Once the rules are created, the employer should provide advance warning. The employees – including the bully – are all operating on the assumption that the status quo will continue. They need and deserve an opportunity to understand how things are changing. From there, the employer must enforce the rules. I know it is easier said than done, but nothing is going to change unless you teach the bully how to treat his or her co-workers.
So what kind of punishment should employers mete out? Punishment that will actually cause a change in behavior. With a bully in the office, employers need to act quickly to re-establish control. Working through a few weeks of write ups to get to a point where punishment is finally given will likely be unacceptable. In most cases, this means affecting compensation. It is after all the biggest control the employer has and the biggest reason the employees come to work.
If the bully is an hourly employee or a salaried non-exempt from overtime, consider sending him or her home without pay on a day of your choosing (not a day that would seem like a vacation to the employee). Let them know the punishment will be coming and then randomly send them home after they get to the office on a Tuesday or some other day where they will not be able to convert it into a vacation day.

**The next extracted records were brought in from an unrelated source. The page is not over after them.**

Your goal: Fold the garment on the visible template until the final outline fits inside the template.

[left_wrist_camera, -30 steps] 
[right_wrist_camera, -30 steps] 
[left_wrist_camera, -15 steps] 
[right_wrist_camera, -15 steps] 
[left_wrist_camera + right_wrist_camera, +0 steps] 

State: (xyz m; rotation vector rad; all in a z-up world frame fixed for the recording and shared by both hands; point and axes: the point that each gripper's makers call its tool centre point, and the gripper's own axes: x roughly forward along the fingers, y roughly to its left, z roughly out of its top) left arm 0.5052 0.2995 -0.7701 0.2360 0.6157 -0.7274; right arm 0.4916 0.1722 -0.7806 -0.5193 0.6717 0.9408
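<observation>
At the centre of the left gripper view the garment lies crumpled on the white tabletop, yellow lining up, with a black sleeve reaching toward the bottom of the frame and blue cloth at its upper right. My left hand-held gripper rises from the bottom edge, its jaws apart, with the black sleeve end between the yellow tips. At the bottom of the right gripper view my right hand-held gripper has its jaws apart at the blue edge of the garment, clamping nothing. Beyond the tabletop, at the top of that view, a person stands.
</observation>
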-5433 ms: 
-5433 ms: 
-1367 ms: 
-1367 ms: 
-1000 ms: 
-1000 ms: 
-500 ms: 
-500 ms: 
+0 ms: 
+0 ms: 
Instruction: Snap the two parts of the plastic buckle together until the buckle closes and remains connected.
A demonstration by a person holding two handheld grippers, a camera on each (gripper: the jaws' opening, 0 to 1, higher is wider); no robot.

If the bully is salaried and exempt from overtime, consider reducing the bully’s salary for a week by an amount that will hurt. Provide advance warning that the reduction is coming. It is not legal to do it after the fact.
If you provide bonuses, cut back on the bonus. If you offer vacation days, start taking them away (but remember to establish this rule in writing before beginning to use it).
All the while, document the bully’s conduct. This way, if nothing else works, you can take that final step to terminate the bully without risking some type of legal claim.